Una famiglia di rifugiati in fuga dalle zone bombardate nel sud del Libano

Una famiglia di rifugiati in fuga dalle zone bombardate del sud del Libano – Ansa

La terza volta. Non è ancora chiaro se possa essere ufficialmente classificata come guerra; Non sappiamo come si evolverà, quanto durerà; se c'è un'invasione di terra. La verità è che il popolo libanese si ritrova ancora una volta in un incubo che conosce molto bene. Ed è altrettanto vero che le regole d’ingaggio che finora hanno governato gli scontri “a bassa intensità” lungo il confine sono crollate. L’ultimo bilancio fornito dal Ministero della Sanità libanese parla di 325 vittime – e 1.200 feriti distribuiti in 27 ospedali – cioè un terzo di coloro che sono caduti in un intero anno (352 giorni per l’esattezza) nella guerra di logoramento – ovvero sostegno a Gaza, sul fronte libanese. Gli attentati e i bombardamenti di ieri sono stati accompagnati da una fuga massiccia da varie località del Sud verso zone considerate più sicure. Alcuni giornali libanesi hanno riferito che membri di Hezbollah sono andati di casa in casa esortando la gente a stare lontano dalle zone a rischio.

Una donna di Toul, vicino a Nabatieh, ha detto di essere corsa fuori in pantofole e di aver preso con sé il figlio di 11 anni. In aggiunta alla confusione, ieri mattina sono arrivati ​​messaggi di testo e vocali da molti residenti del sud del Libano e l'avvertimento di Beqaa di stare lontano dagli “edifici residenziali utilizzati da Hezbollah”. “Se vi trovate in un luogo utilizzato da Hezbollah – si legge nell'audio – lasciatelo immediatamente per la vostra sicurezza”. Secondo il presidente di Ogero, l'ente che gestisce le telecomunicazioni, il Libano ha ricevuto più di 80mila chiamate di questo tipo. Questi messaggi, ha detto Imad Kreidieh, “fanno parte di una guerra psicologica e mirano a seminare il caos”. “Il sistema, ha aggiunto, non li riconosce come provenienti da Israele perché vengono inviati tramite operatori internazionali e generati come provenienti da un altro Paese”.

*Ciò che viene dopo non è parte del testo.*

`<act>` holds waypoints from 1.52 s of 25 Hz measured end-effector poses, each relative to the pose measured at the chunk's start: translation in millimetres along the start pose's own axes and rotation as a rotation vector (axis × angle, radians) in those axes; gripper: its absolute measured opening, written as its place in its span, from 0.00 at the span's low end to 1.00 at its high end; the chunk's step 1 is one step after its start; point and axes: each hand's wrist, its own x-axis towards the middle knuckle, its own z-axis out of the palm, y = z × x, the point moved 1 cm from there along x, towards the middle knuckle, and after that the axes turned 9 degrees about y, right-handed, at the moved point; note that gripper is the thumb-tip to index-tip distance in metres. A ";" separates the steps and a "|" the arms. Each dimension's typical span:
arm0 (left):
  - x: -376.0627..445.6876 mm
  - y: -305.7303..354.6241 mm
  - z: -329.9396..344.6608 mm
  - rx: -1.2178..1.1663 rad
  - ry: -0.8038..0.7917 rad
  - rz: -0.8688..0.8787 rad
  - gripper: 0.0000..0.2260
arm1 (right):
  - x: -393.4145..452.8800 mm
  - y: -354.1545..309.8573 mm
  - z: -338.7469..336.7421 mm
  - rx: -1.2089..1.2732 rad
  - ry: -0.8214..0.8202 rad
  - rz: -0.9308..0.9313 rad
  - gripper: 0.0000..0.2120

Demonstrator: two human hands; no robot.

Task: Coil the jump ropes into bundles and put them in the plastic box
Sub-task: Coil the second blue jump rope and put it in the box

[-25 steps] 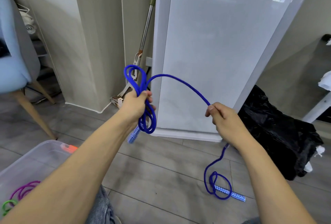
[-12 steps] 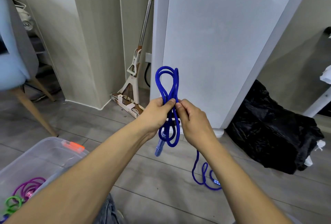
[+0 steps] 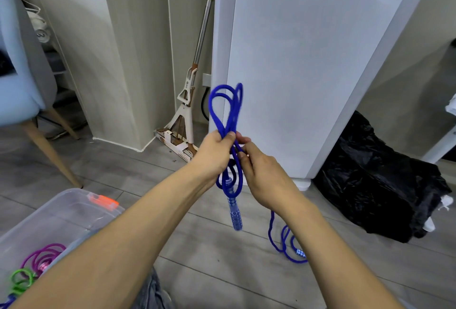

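My left hand (image 3: pixel 217 153) grips the rope (image 3: pixel 229 113) loops; right hand (image 3: pixel 261 173) pinches a strand | risk: slack tail snags, loops slip

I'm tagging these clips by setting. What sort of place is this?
Most likely a room in a home, perhaps by a kitchen or utility corner. A mop leans in the corner beside a tall glossy white appliance, probably a fridge, and an upholstered blue chair with wooden legs stands on the grey plank floor.

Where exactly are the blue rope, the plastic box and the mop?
blue rope (image 3: pixel 230 111): head view, on the loops above the hands.
plastic box (image 3: pixel 74 195): head view, on its far rim.
mop (image 3: pixel 183 116): head view, on its white frame.
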 end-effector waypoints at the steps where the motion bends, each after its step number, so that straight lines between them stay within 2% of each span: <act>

Il governo di Beirut ha immediatamente attivato il piano di emergenza approvato pochi giorni fa. Il ministro dell'Istruzione Abbas Halabi ha ordinato la chiusura per due giorni delle scuole pubbliche e private situate nel Libano meridionale e orientale, nonché nella periferia meridionale della capitale. Il Ministero della Sanità libanese ha invece chiesto a tutti gli ospedali dei governatorati meridionali di Nabatiye e Baalbek-Hermel di sospendere tutti gli interventi chirurgici non urgenti per curare i feriti. Il primo ministro Najib Mikati, dal canto suo, ha denunciato la “vera guerra di sterminio” portata avanti da Israele in Libano attraverso “un piano volto a distruggere le città e i paesi libanesi”, e ha quindi esortato “l'ONU e le persone influenti del paese a fare pressione su Israele per fermare l'aggressione.” Mikati ha convocato per oggi una riunione del governo (in carica solo per l’attualità da maggio 2022). In primo luogo incontrerà sia il coordinatore umanitario dell'Onu per il Libano, Omran Reza, sia l'emissario speciale del presidente francese, Jean-Yves Le Drian, arrivato ieri a Beirut.

Libano e Israele si trovano formalmente in uno stato di “armistizio” dal 1949. Un primo massiccio intervento, denominato “Operazione Litani”, nel 1978, comportò un'invasione di terra volta a respingere i fedayn palestinesi oltre il fiume omonimo e Creazione di una “cintura di sicurezza” lungo il confine con Israele. Nel 1982 abbiamo assistito a quella che è considerata la “Prima Guerra del Libano”: una massiccia invasione del Paese dei Cedri (Operazione “Pace in Galilea” guidata da Ariel Sharon) che portò all'evacuazione dell'OLP di Yasser da Beirut Arafat. La “Seconda Guerra del Libano” contrappose Israele alle milizie Hezbollah nell'estate del 2006. Il conflitto, durato 33 giorni, provocò non solo la morte di circa 1.200 libanesi, per lo più civili, ma anche la distruzione sistematica delle infrastrutture libanesi. . La guerra si concluse con la decisione dell'ONU di inviare una forza di caschi blu (Unifil bis) nel sud del Libano, alla quale l'Italia partecipa tuttora con un contingente di circa mille soldati.